Furthermore, using projection welding for planting screws and bolts is to concentrate current on the projection part, but the volume of the part expands due to local melting preceding the beginning of welding of the projection part. However, in the conventional bolts and screws, the core phenomenon occurs in the shaft core, and therefore, a portion that is locally lifted or not welded is likely to occur locally. Improvement is desired.
JP 2004-268133 A

  The object of the present invention is to solve the above-mentioned drawbacks, and specifically, to propose a screw having a structure suitable for welding and planting on a base plate such as low carbon steel, stainless steel, or aluminum material.

  First, the present invention is a planting screw that is welded and planted on a base plate such as a metal material, and is inclined downward from the lower end of the axial center of the screw to project the skat part, An abutting surface that is rounded in an arc shape is formed at the tip of the skat portion, and a pressing surface is provided on the lower end surface of the shaft core surrounded by the skat portion.

  In the present invention, the skirt portion is continuously formed in an annular shape.

  In the present invention, at least one notch groove is provided in the skirt portion.

  Further, in the present invention, a protrusion is provided at the tip of the skirt portion with a space.

  In the present invention, the base plate is a low carbon steel plate, an aluminum plate, or an aluminum alloy plate.

  In the present invention, at least a part of the pressing surface is flattened.

  In the present invention, the skat part and the shaft core are integrally formed by forging.

From the configuration as described above, the screw according to the present invention has the following effects.
(1) The skat portion is projected from the lower end of the screw shaft core, and an arcuate round contact surface is provided at the tip of the skat portion.
With this configuration, the screw can be planted while maintaining strict orthogonality to the base plate, and the welded planting with the base plate depends on the outer skirt, so bending and other machinery The mechanical strength can be greatly increased.
(2) Since the skirt portion is provided with at least one notch groove and the separated skirt portion is welded as a projection, the current concentration effect can be stably improved without causing a shunt. it can.
(3) Since the contact surface of the skirt portion is rounded in an arc shape, the contact surface does not enter the base plate, and the pressing surface surrounded by the skirt portion is formed flat.
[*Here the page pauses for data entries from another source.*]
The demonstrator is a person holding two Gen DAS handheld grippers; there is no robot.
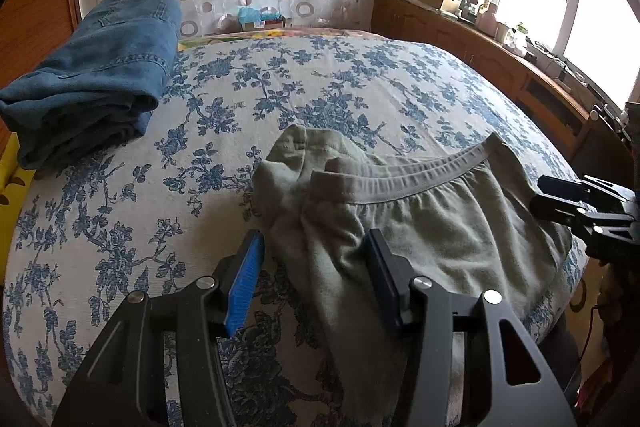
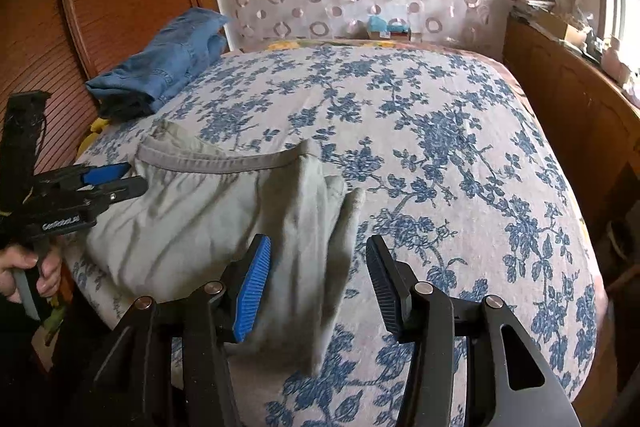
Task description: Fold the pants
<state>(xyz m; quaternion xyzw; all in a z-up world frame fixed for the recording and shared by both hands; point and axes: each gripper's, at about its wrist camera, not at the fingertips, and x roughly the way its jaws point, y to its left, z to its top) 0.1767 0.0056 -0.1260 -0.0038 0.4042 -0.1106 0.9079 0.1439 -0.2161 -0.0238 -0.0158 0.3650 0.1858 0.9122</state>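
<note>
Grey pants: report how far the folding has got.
Done: the jeans lie folded at the bed's far left corner. In hand: the grey pants lie bunched near the front edge, waistband away from the cameras, legs doubled up unevenly. The left gripper and right gripper are both open at opposite ends, holding nothing. Left: grasp, flatten and fold the pants neatly.

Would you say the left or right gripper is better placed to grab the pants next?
Left, probably: the open left gripper straddles the bunched edge of the grey-green pants; the open right gripper mostly frames bedspread.
</note>
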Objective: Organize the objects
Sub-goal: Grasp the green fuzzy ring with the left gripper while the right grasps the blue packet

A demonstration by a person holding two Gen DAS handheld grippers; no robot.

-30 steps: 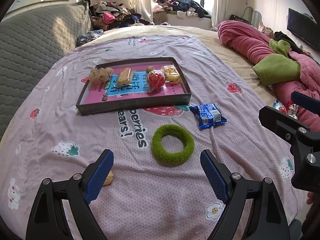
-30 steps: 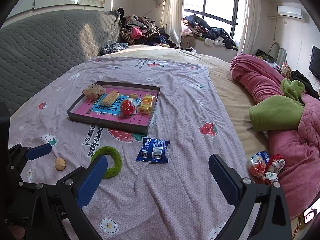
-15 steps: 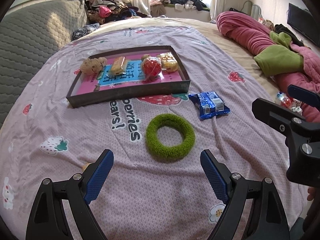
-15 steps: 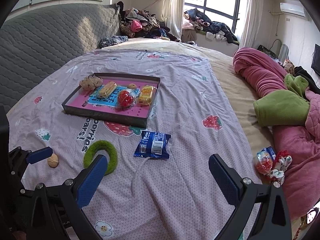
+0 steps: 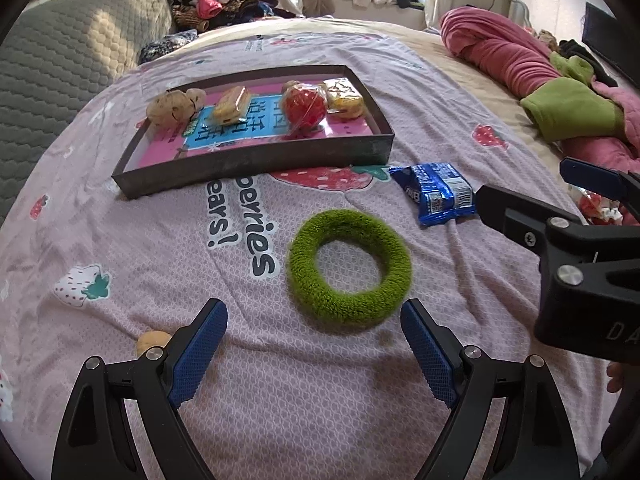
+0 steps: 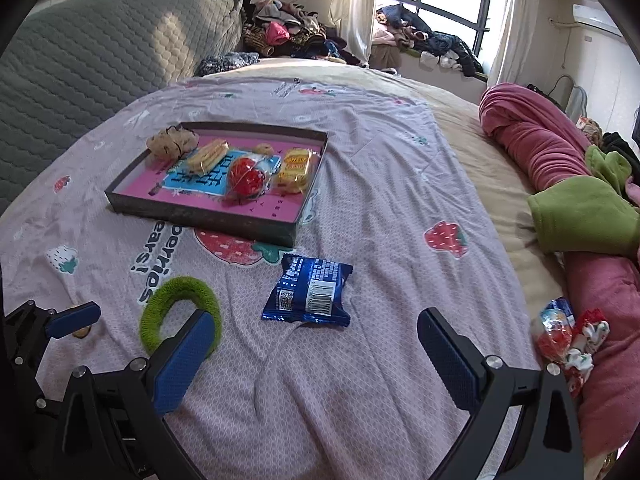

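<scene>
While both grippers hang over the bed [image 5: 120, 264], neither holds anything. The left gripper [image 5: 314, 344] has its blue fingers [image 5: 198, 354] spread wide, tilted down at the pink strawberry-print sheet, with only sheet between them. A green ring [image 5: 350, 266] lies flat just past the fingertips, a little toward the right finger, apart from both. A small tan nut-like thing [image 5: 152, 342] sits on the sheet beside the left finger, partly hidden by it.

The right gripper [image 6: 316, 344] is likewise spread wide and empty. A blue packet [image 6: 310, 292] lies flat on the sheet just ahead of the gap between its fingers [image 6: 182, 364], touching neither. In this view the ring [image 6: 180, 308] sits left of the packet, partly behind the left finger, and the left gripper's blue tip shows at the far left edge.

Farther up the bed stands a dark-walled tray [image 5: 256, 160] with a pink and blue printed floor. Inside, along its far side, lie a brown lumpy thing [image 5: 170, 108], a wrapped bar [image 5: 232, 106], a red ball in clear wrap [image 5: 304, 108] and a yellow packet [image 5: 344, 98]. The blue packet [image 5: 434, 192] rests just off the tray's near right corner.

At the right side of the bed, against a rolled pink quilt [image 6: 536, 140] with a green cloth [image 6: 584, 212] over it, sits a small cluster of red-and-white wrapped sweets [image 6: 564, 336].
</scene>
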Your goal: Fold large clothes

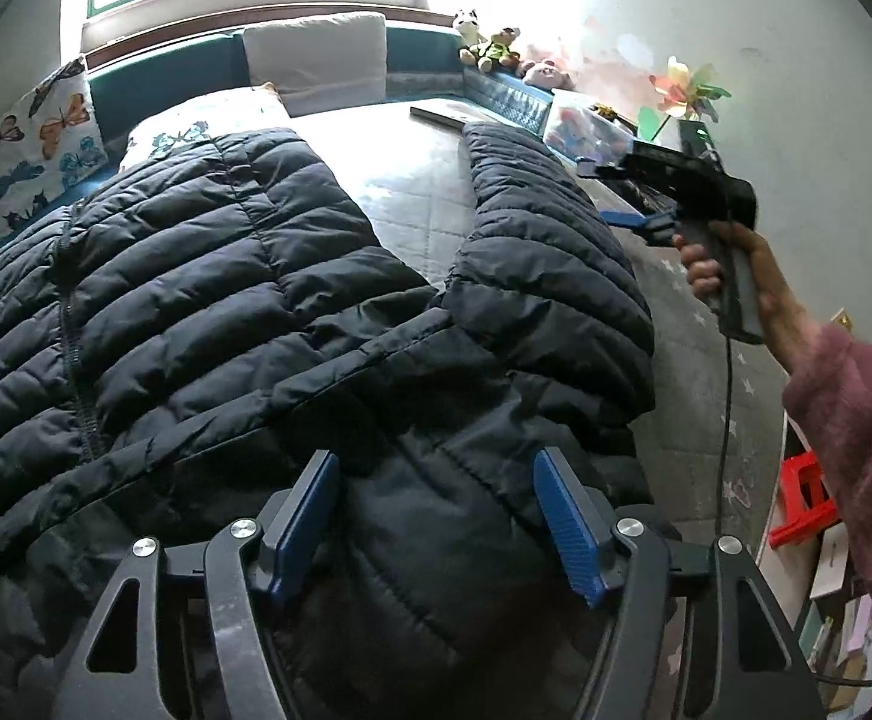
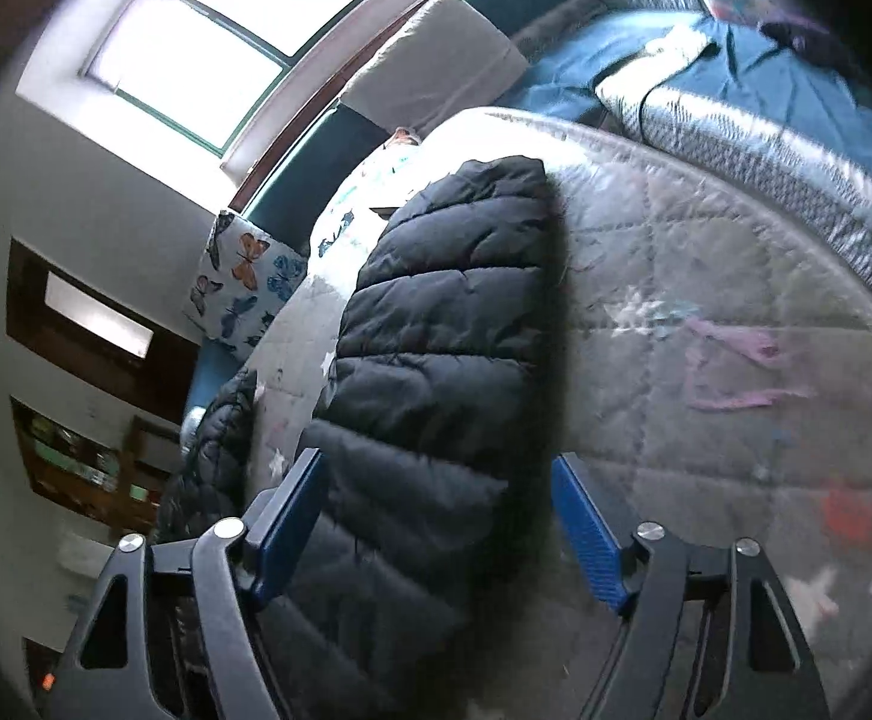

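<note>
A dark navy quilted puffer jacket point(image 1: 225, 300) lies spread front-up on the grey star-print bed quilt point(image 1: 411, 192), its zip running down the left side. My left gripper point(image 1: 439, 516) hovers low over the jacket's near edge by the shoulder, with puffy fabric lying between its open blue pads. One sleeve point(image 1: 532, 228) stretches away toward the bed's far right. In the left wrist view a hand in a pink sleeve holds my right gripper point(image 1: 607, 195) beside that sleeve. In the right wrist view the sleeve point(image 2: 436, 330) runs between the open fingers of my right gripper point(image 2: 439, 519), and the pads stand off it.
A butterfly-print pillow point(image 1: 33, 150) and a white cushion point(image 1: 315, 54) lie at the head of the bed under the window. Plush toys point(image 1: 490, 42), a clear box point(image 1: 586, 126) and a paper pinwheel point(image 1: 682, 90) line the right wall. A red stool point(image 1: 802, 498) stands on the floor at the right.
</note>
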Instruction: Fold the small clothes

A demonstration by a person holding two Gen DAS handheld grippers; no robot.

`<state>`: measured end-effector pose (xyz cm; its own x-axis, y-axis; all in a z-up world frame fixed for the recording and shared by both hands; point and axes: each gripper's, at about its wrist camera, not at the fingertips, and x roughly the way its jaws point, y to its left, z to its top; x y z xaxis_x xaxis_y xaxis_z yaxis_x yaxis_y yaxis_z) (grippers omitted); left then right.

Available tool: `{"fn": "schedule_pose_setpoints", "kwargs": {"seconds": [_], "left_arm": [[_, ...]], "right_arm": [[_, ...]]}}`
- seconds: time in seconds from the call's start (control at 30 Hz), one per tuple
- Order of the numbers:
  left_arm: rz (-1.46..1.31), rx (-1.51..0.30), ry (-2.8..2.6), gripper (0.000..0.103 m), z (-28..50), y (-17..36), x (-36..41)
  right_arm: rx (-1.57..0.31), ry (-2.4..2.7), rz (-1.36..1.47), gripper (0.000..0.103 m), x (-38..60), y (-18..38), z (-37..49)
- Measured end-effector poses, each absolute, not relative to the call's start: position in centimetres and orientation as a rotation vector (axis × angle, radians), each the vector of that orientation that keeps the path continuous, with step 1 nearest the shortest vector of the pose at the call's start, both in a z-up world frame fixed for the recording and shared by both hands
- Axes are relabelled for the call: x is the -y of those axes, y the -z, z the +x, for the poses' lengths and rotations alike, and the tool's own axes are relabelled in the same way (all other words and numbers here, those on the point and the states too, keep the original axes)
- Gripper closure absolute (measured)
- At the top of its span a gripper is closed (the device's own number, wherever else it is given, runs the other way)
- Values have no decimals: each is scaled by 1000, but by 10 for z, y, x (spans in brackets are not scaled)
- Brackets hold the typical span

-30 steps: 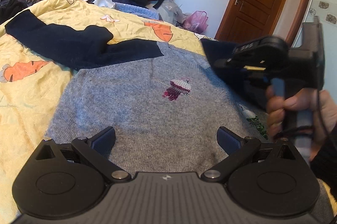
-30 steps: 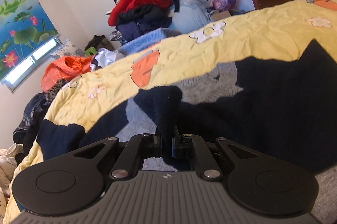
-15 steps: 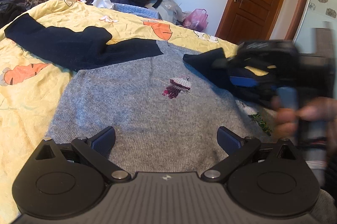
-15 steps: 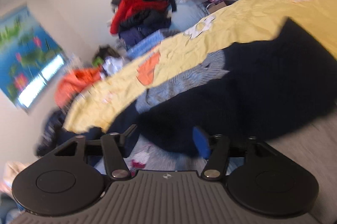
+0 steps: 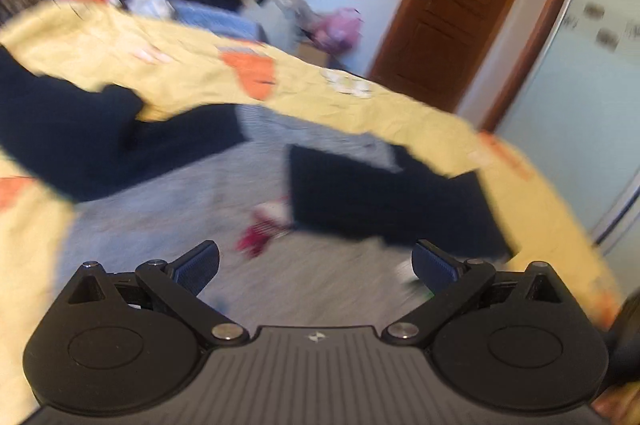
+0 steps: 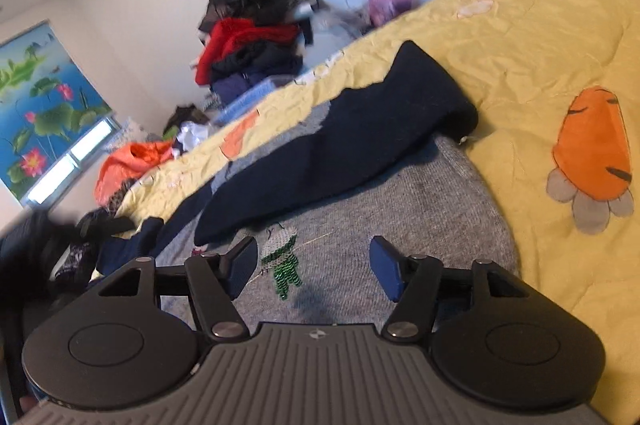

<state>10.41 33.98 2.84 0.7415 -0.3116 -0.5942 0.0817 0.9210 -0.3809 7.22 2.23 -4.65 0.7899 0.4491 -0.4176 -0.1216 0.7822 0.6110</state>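
grey knit sweater with navy sleeves (image 6: 400, 209) spread flat on the yellow carrot-print quilt (image 6: 540, 57), one navy sleeve (image 6: 340, 149) folded across its chest, left gripper (image 5: 316, 263) and right gripper (image 6: 314, 267) both spread wide, holding nothing, just above the grey knit

The left gripper (image 5: 316, 267) hung with its fingers spread wide and empty above the grey sweater (image 5: 168, 217). One navy sleeve (image 5: 384, 201) lay folded across the sweater's chest; the other (image 5: 80, 141) stretched off it onto the yellow bedspread (image 5: 320, 93). The view was blurred.
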Motion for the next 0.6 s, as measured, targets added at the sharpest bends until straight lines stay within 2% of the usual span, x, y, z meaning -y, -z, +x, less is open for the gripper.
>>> {"fn": "schedule_pose_setpoints", "kwargs": {"seconds": [0.07, 0.27, 0.33, 0.53, 0.57, 0.6], "left_arm": [[-468, -756, 286, 0, 132, -22, -342], [-853, -887, 321, 0, 182, 24, -349], [-928, -846, 311, 0, 183, 31, -351], [-912, -823, 244, 1, 194, 27, -350], [-887, -807, 221, 3, 195, 25, -347], [-855, -794, 197, 14, 196, 23, -343]], "right_arm": [[-579, -351, 620, 30, -19, 47, 72], [-564, -381, 641, 26, -16, 48, 73], [-561, -390, 640, 24, -16, 48, 73], [-553, -406, 647, 22, -17, 48, 72], [-552, -406, 648, 22, -17, 48, 72], [-551, -406, 648, 22, -17, 48, 72]]}}
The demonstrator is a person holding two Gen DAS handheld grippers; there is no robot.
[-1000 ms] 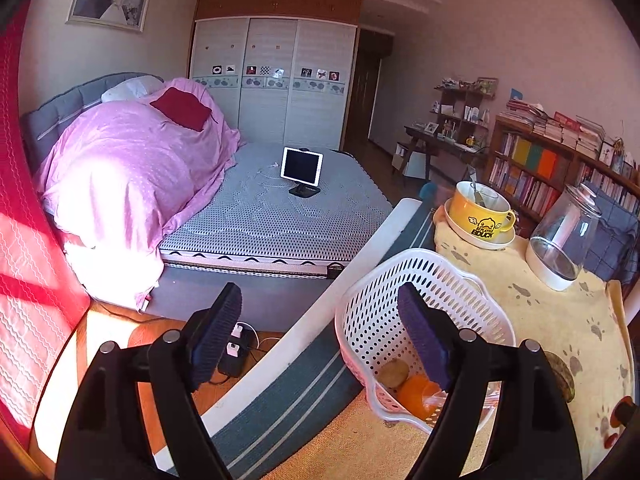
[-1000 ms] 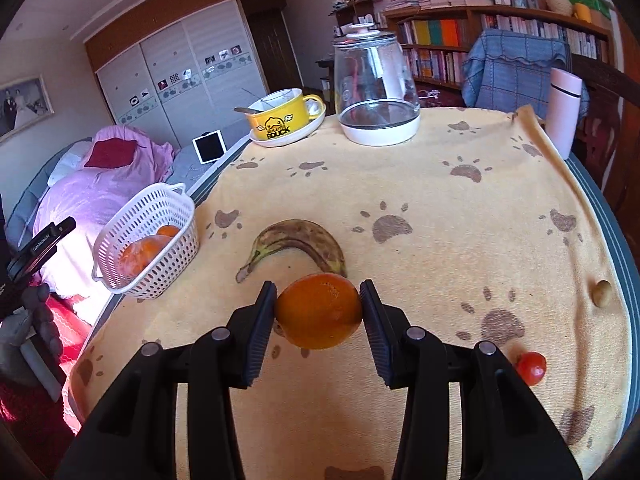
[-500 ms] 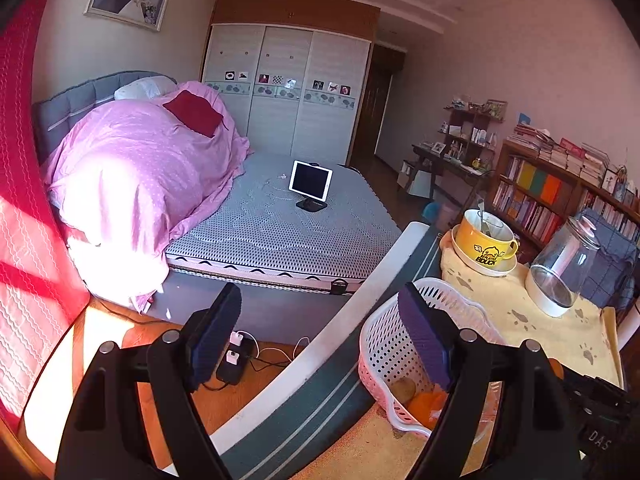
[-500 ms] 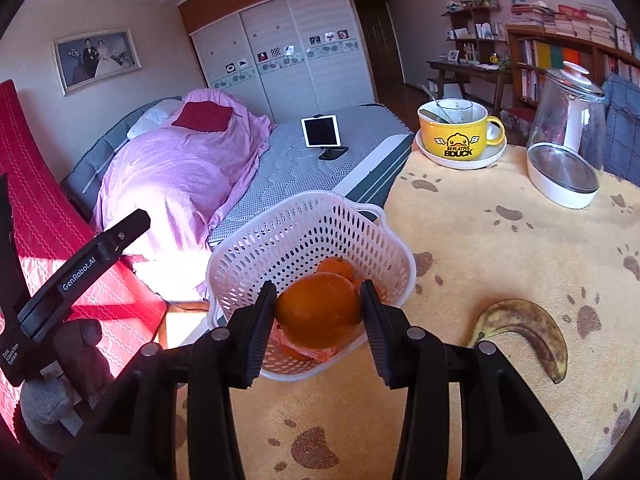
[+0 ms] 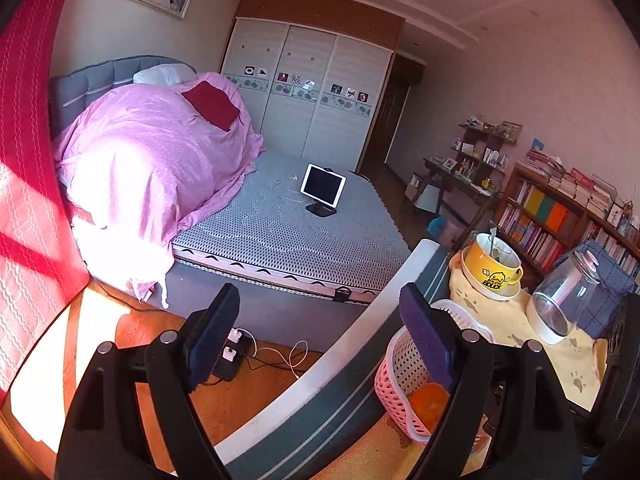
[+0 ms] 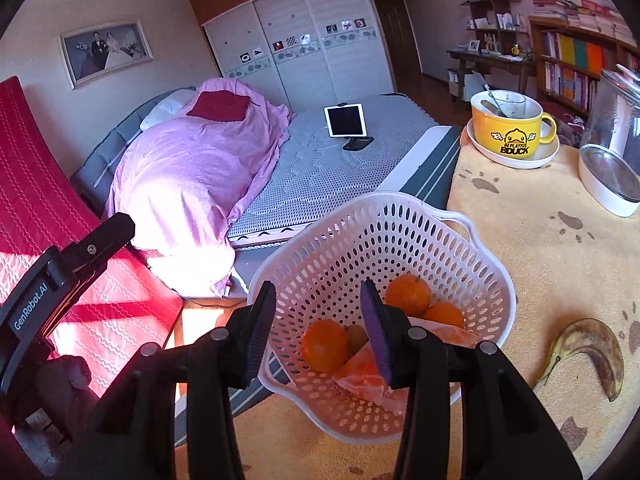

As a result, almost no weld remains on the back side of the planted base plate.

  Therefore, the present invention will be described in detail through the best mode for carrying out the invention as illustrated in the drawings.

  FIG. 1 is a front view showing, in section, a part of a welding screw according to one embodiment of the present invention.

  FIG. 2 is a bottom view seen from the direction of arrows AA in FIG.

  FIG. 3 is an explanatory view of an example when the welding screw shown in FIG. 1 is welded to a base plate such as a steel plate.

  FIG. 4 is a front view showing a part of a welding screw according to another embodiment of the present invention in cross section.

  FIG. 5 is a bottom view seen from the direction of arrow BB in FIG.

  FIG. 6 is a partial front view of a welding screw according to another embodiment of the present invention.

  FIG. 7 is a bottom view seen from the direction of the arrow CC in FIG.

  FIG. 8 is an explanatory view showing a welding mode when one welding screw of a conventional example is welded and implanted.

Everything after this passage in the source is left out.